This story was originally published by The HuffPost and appears here as part of the Climate Desk collaboration.
In 1999, Scott Pruitt, then an Oklahoma state senator, introduced a bill to grant men “property rights” over unborn fetuses, requiring women to obtain the would-be father’s permission before aborting a pregnancy.
Pruitt, now the embattled administrator of the Environmental Protection Agency, submitted the legislation again in 2005.
The bill, which did not pass either time, faded from Pruitt’s political legacy. But the legislation merits new examination as the EPA chief faces down an avalanche of corruption accusations. As HuffPost previously reported, Pruitt’s support from right-wing evangelical Christians, a group that largely opposes abortion, has helped him keep his job amid calls from droves of Democrats and a handful of Republicans to fire the administrator.
And while his current role atop the EPA does not give him any official control over abortion policy, he has appeared alongside President Donald Trump in meetings with evangelical leaders, and his draconian history on the issue is of a piece with the administration. In one of Trump’s first acts after taking office, he reinstated and expanded the Reagan-era “global gag rule,” withholding federal funding from charities and aid organizations that counsel women on family planning options that include abortion. Last week, the White House proposed a new “domestic gag rule” that would strip Planned Parenthood of funding.
“It’s not surprising that another member of Trump’s inner circle is hostile to women,” said Dawn Huckelbridge, a senior director at the progressive super PAC American Bridge, which opposes Pruitt and supports abortion rights. “But framing a fetus as a man’s property is a new low.”
American Bridge resurfaced the legislation and shared it with HuffPost. The EPA did not respond to a request for comment.
Pruitt has spent his 15 months at the EPA pushing to keep government out of the private sector. He’s sought to radically deregulate the fossil fuel and chemical industries, clear the way for companies to produce more asthma-triggering pollution, allow deadly chemicals to remain on the market, and revise restrictions on teenage workers handling dangerous pesticides.
By contrast, the bill from his time as a state legislator stated that “it is the responsibility of the state to ensure that no person shall be deprived of life, liberty, or property, without due process of law,” referring to a “fetus” as “property” that has been “jointly created by both father and mother.”
The legislation would have barred doctors from performing abortions without signed statements of permission from the father, or evidence that the man could not be located “after diligent effort.” If the pregnancy resulted from rape, the woman would be required to show “such assault has been reported to a law enforcement agency having the requisite jurisdiction.”
Doctors who performed the procedure without that documentation would have risked losing their medical licenses, been “civilly liable to the father of the aborted child for any damages caused thereby,” and had to pay punitive fines of $5,000.
In a statement to The Associated Press in 1999, Pruitt said a pregnant woman who were to obtain an abortion without meeting the bill’s criteria would face legal consequences. “She’ll be held accountable for it,” Pruitt said.
Pruitt also sought to restrict abortion in other ways. In 2001, when the Legislature was considering a bill to require that pregnant minors show parental permission before obtaining an abortion, he introduced an amendment to define a “fetus” as “any individual human organism from fertilization until birth.”
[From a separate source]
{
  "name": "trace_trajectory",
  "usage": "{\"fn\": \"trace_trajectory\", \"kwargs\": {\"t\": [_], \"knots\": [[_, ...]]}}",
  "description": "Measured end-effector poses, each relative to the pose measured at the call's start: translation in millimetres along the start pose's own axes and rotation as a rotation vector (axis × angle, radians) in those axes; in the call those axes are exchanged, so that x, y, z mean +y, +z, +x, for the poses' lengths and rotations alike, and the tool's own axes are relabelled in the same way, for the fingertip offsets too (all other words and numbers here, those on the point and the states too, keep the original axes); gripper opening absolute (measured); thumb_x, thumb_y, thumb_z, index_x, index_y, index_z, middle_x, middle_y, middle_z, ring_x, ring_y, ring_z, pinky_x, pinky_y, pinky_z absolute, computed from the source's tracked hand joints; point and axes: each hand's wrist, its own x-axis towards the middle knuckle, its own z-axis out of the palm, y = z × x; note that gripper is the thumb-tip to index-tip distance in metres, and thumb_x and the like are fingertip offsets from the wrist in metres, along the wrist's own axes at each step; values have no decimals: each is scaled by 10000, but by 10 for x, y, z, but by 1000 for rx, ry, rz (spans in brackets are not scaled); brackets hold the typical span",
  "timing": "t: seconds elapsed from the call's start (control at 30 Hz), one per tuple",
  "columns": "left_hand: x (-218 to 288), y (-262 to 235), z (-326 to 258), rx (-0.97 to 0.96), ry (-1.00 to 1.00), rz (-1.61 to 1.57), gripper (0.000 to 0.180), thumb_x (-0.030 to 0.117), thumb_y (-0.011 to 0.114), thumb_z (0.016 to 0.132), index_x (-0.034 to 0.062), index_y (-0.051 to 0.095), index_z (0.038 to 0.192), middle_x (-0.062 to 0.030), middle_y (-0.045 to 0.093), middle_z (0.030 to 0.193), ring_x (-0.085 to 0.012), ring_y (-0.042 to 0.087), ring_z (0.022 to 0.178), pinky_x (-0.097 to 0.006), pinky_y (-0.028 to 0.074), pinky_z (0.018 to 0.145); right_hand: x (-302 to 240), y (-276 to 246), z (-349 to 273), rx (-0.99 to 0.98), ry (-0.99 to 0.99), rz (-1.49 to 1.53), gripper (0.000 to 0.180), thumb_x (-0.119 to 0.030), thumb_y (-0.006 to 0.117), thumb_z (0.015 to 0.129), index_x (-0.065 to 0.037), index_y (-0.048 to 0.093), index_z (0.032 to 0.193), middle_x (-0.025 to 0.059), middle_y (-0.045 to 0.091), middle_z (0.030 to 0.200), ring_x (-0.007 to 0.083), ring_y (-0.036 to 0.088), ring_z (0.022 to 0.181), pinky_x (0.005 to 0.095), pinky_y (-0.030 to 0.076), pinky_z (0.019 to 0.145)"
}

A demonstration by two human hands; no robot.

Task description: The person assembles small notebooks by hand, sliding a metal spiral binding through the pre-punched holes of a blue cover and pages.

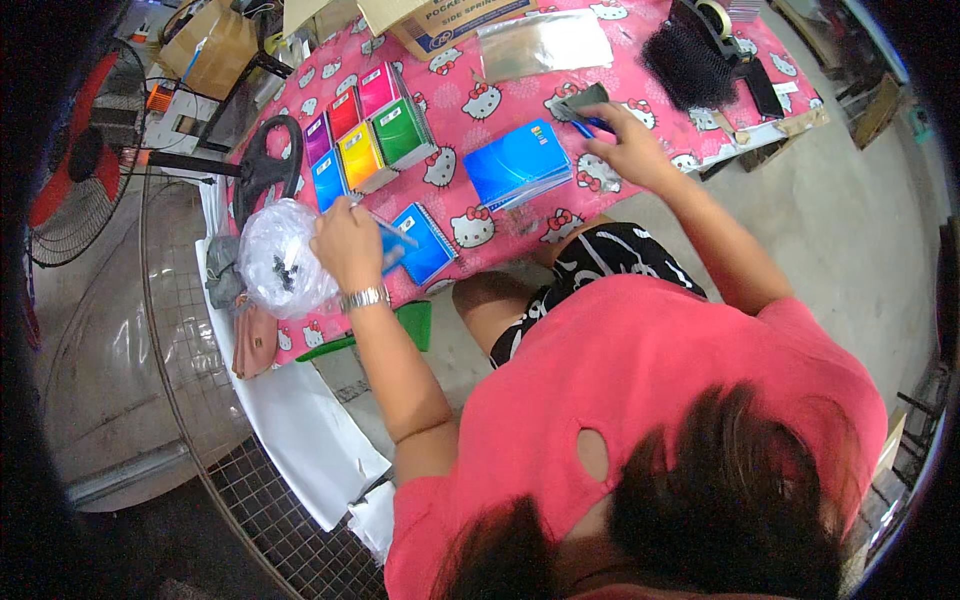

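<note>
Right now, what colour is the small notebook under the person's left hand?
Blue: the spiral notebook under the left hand has a blue cover, seen best in the head view.

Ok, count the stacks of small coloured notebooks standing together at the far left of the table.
6: purple, red and pink behind; blue, yellow and green in front. More may be hidden.

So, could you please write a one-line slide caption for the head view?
Left hand lifts a blue spiral notebook beside a clear plastic bag; right hand grips blue-handled pliers over the pink cartoon-print tablecloth.
</note>
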Motion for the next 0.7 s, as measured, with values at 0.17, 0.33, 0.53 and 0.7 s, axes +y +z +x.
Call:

The timing of the bills came nearly a decade after the Supreme Court issued its landmark decision in Planned Parenthood v. Casey, in which it ruled that provisions requiring a woman to obtain her husband’s permission for an abortion were unconstitutional.
“He doesn’t agree with the court’s not viewing women as property and also doesn’t believe in the intellectual concept that women should have agency over their own reproductive choices,” said Leslie McGorman, deputy director at the advocacy group NARAL Pro-Choice America. “Frankly there’s not a whole lot more to tell except that he is the guy who his record indicates he is.”
“He carries that lack of concern for the greater good throughout all of the things he’s done in his career,” she added, referring to his rollback of environmental safeguards.
Until 2017, Pruitt served on the board of trustees at the Southern Baptist Theological Seminary in Louisville, Kentucky, an institution that has said “a wife is to submit herself graciously” to her husband. Around the time he first introduced the abortion bill, in 1999, Pruitt served on the board of the MEND Medical Clinic and Pregnancy Resource Center. Its current executive director, Forrest Cowan, has said unwed mothers have been “failed” by a “boyfriend, who values his own selfish gratification over responsibility, and her father, who should have had her back.”
Pruitt’s crusade against abortion rights continued after he left the state Senate to become Oklahoma’s attorney general. When a district court found a law requiring women to undergo an ultrasound before an abortion to be unconstitutional, Pruitt appealed the decision to the Oklahoma Supreme Court. After losing there, he unsuccessfully petitioned the U.S. Supreme Court to take the case.
In 2012, The Tulsa World excoriated Pruitt in an editorial for wasting “more taxpayer money … on this misguided effort to control doctor-patient interaction and the practice of medicine ― but only when women are concerned.”